• How to complete this task
Every line of the listing is returned unchanged, and every picture is dropped.

=== Records to process ===

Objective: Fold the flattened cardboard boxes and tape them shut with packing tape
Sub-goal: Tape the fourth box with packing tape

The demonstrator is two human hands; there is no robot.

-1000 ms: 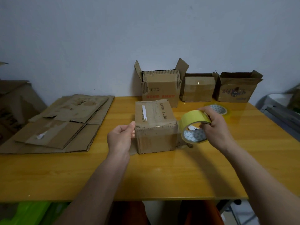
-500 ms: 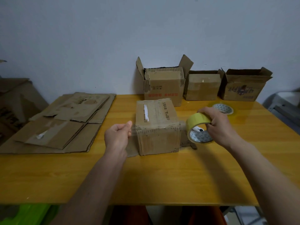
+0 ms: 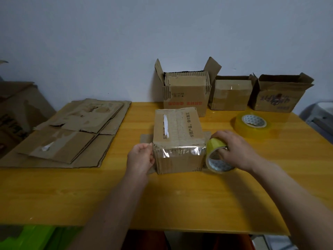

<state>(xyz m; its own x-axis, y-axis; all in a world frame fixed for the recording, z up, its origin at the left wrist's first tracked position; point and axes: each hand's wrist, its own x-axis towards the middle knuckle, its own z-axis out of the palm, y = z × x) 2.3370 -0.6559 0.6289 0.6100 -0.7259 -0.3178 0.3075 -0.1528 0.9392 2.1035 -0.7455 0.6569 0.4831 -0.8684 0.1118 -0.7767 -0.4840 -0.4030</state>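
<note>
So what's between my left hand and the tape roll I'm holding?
In the head view, the box sits between the left hand and the roll, with a shiny strip of tape stretched across its near face.

The closed box point(image 3: 178, 139) sits on the bench point(image 3: 180, 199) in front of you. Your left hand point(image 3: 140, 157) touches its left side; your right hand point(image 3: 234, 150) holds a tape roll point(image 3: 217, 157) just beside its right. Left of the box lies a stack of flattened boxes point(image 3: 72, 134). Behind it, against the wall, three folded boxes point(image 3: 232, 92) stand in a row. A second tape roll point(image 3: 253, 124) lies flat to your right, before that row.
</note>
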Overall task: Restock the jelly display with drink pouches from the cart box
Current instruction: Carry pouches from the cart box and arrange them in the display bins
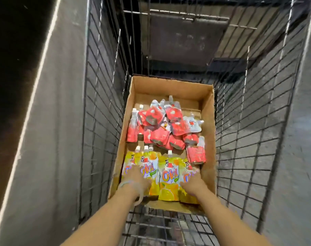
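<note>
Yellow pouches (167, 174): four | left hand (135, 180), right hand (192, 183) on them

Open from above, walled in on every side

The cardboard box (207, 132) sits in a wire cart (105, 107) whose tall mesh sides stand close against the box's left and right walls, so the only way in is from the top. Inside, a loose heap of red pouches (161, 126) fills the middle, with bare cardboard floor free behind it toward the far wall. A row of yellow pouches (169, 172) spans the near end almost wall to wall; the left hand (136, 180) and right hand (192, 183) lie on it, leaving a narrow gap between them.
</note>
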Available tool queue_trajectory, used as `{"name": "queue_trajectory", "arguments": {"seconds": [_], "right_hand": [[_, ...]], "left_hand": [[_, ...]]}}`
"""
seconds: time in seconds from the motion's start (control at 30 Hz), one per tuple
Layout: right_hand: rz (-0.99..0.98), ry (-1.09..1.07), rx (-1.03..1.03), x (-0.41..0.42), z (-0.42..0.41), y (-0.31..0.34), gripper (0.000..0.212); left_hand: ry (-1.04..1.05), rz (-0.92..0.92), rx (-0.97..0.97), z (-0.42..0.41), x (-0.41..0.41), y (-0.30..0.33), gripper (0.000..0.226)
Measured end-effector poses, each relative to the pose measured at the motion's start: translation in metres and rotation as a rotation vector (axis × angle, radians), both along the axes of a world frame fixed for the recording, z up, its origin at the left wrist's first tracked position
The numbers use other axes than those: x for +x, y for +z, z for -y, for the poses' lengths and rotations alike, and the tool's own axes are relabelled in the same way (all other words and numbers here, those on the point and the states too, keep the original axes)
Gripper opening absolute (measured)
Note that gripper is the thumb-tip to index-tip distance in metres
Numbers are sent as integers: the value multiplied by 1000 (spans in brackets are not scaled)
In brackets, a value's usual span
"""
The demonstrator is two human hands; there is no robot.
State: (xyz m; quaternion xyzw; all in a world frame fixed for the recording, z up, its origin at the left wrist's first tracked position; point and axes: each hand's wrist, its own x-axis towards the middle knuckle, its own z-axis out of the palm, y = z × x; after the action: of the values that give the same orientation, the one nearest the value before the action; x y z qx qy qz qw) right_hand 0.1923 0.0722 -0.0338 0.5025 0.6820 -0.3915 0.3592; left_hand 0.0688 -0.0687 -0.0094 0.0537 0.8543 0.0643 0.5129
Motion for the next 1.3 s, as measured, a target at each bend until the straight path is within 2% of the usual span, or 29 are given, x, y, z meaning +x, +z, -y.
{"name": "queue_trajectory", "arguments": {"seconds": [0.1,0.2,0.37,0.47,0.57,0.7,0.77,0.83,0.97,1.1,1.3], "right_hand": [[52,-233,89,7,10,-26,71],[120,-290,206,7,13,-39,85],[133,-307,154,-1,8,-44,61],[92,-295,144,-2,7,-43,62],[-15,-443,46,0,18,-45,59],[-170,-773,-169,-9,27,-22,27],[-196,-822,-388,-20,26,1,27],[-217,-772,-466,-30,22,25,45],[-407,-504,-329,-45,6,73,55],[-602,-421,-381,-60,-11,125,34],[-794,-309,-434,-48,-25,182,25]], "left_hand": [[88,-31,-41,-5,2,-21,69],[175,-48,-100,-11,3,-30,78],[294,22,-132,-23,7,-35,80],[290,34,-120,-24,13,-37,63],[380,29,-40,-21,9,-28,48],[360,96,-50,-11,-7,-5,35],[418,93,-13,-5,-15,8,48],[492,67,63,0,-23,29,61],[654,87,292,9,-32,70,54],[764,61,498,8,-32,117,49],[941,-30,746,8,3,176,49]]}}
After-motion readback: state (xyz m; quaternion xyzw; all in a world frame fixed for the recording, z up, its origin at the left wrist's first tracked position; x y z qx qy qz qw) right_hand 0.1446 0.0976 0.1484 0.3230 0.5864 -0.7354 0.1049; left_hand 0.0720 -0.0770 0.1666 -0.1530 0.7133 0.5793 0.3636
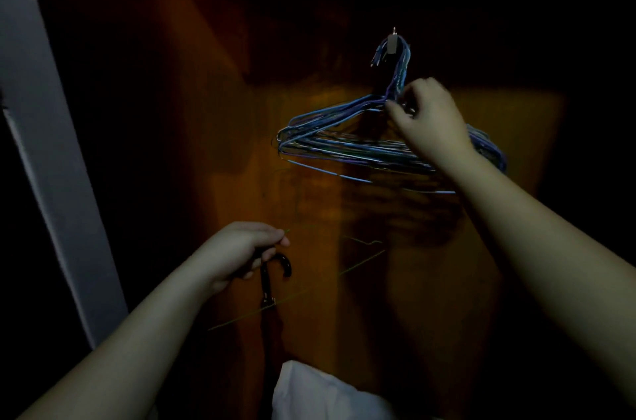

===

• Answer space
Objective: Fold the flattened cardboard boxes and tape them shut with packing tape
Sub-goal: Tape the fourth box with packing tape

The demonstrator is two human hands; there is no robot.

-1000 ms: 
-500 ms: 
+0 ms: 

<state>(xyz m; its own x-axis, y-axis; all in a world frame fixed for the recording, z up, its origin at the left wrist's first tracked position; point and axes: each hand's wrist, its own x-axis towards the middle knuckle, its own z-axis out of the palm, y = z × x) 2.3370 -0.6559 0.6289 0.6100 -0.7259 -0.3178 0.3075 -0.1528 0.9392 2.1035 -0.7455 0.6569 0.4831 -0.8684 0.1118 -0.7767 -0.4840 -0.4030</state>
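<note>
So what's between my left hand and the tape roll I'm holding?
In the head view, the box sits between the left hand and the roll, with a shiny strip of tape stretched across its near face.

The closed box point(image 3: 178, 139) sits on the bench point(image 3: 180, 199) in front of you. Your left hand point(image 3: 140, 157) touches its left side; your right hand point(image 3: 234, 150) holds a tape roll point(image 3: 217, 157) just beside its right. Left of the box lies a stack of flattened boxes point(image 3: 72, 134). Behind it, against the wall, three folded boxes point(image 3: 232, 92) stand in a row. A second tape roll point(image 3: 253, 124) lies flat to your right, before that row.
</note>
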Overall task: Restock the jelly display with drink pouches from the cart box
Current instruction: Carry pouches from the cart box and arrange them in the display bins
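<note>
Yellow pouches (167, 174): four | left hand (135, 180), right hand (192, 183) on them

Open from above, walled in on every side

The cardboard box (207, 132) sits in a wire cart (105, 107) whose tall mesh sides stand close against the box's left and right walls, so the only way in is from the top. Inside, a loose heap of red pouches (161, 126) fills the middle, with bare cardboard floor free behind it toward the far wall. A row of yellow pouches (169, 172) spans the near end almost wall to wall; the left hand (136, 180) and right hand (192, 183) lie on it, leaving a narrow gap between them.
</note>
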Available tool queue_trajectory, used as `{"name": "queue_trajectory", "arguments": {"seconds": [_], "right_hand": [[_, ...]], "left_hand": [[_, ...]]}}`
"""
seconds: time in seconds from the motion's start (control at 30 Hz), one per tuple
Layout: right_hand: rz (-0.99..0.98), ry (-1.09..1.07), rx (-1.03..1.03), x (-0.41..0.42), z (-0.42..0.41), y (-0.31..0.34), gripper (0.000..0.212); left_hand: ry (-1.04..1.05), rz (-0.92..0.92), rx (-0.97..0.97), z (-0.42..0.41), x (-0.41..0.41), y (-0.30..0.33), gripper (0.000..0.226)
Measured end-effector poses, each relative to the pose measured at the motion's start: translation in metres and rotation as a rotation vector (axis × angle, radians), both along the axes of a world frame fixed for the recording, z up, its origin at the left wrist's first tracked position
The numbers use other axes than those: x for +x, y for +z, z for -y, for the poses' lengths and rotations alike, and the tool's own axes are relabelled in the same way (all other words and numbers here, those on the point and the states too, keep the original axes)
Gripper opening absolute (measured)
Note that gripper is the thumb-tip to index-tip distance in metres
Numbers are sent as integers: the value multiplied by 1000 (spans in brackets are not scaled)
In brackets, a value's usual span
"""
The demonstrator is two human hands; there is no robot.
State: (xyz m; quaternion xyzw; all in a world frame fixed for the recording, z up, its origin at the left wrist's first tracked position; point and axes: each hand's wrist, its own x-axis towards the middle knuckle, its own z-axis out of the palm, y = z × x; after the action: of the values that give the same orientation, the one nearest the value before the action; x y z qx qy qz qw) right_hand 0.1923 0.0722 -0.0338 0.5025 0.6820 -0.3915 0.3592; left_hand 0.0688 -0.0687 -0.0094 0.0537 0.8543 0.0643 0.5129
Motion for the next 1.3 s, as measured, a target at each bend until the straight path is within 2% of the usual span, or 29 are given, x, y, z meaning +x, +z, -y.
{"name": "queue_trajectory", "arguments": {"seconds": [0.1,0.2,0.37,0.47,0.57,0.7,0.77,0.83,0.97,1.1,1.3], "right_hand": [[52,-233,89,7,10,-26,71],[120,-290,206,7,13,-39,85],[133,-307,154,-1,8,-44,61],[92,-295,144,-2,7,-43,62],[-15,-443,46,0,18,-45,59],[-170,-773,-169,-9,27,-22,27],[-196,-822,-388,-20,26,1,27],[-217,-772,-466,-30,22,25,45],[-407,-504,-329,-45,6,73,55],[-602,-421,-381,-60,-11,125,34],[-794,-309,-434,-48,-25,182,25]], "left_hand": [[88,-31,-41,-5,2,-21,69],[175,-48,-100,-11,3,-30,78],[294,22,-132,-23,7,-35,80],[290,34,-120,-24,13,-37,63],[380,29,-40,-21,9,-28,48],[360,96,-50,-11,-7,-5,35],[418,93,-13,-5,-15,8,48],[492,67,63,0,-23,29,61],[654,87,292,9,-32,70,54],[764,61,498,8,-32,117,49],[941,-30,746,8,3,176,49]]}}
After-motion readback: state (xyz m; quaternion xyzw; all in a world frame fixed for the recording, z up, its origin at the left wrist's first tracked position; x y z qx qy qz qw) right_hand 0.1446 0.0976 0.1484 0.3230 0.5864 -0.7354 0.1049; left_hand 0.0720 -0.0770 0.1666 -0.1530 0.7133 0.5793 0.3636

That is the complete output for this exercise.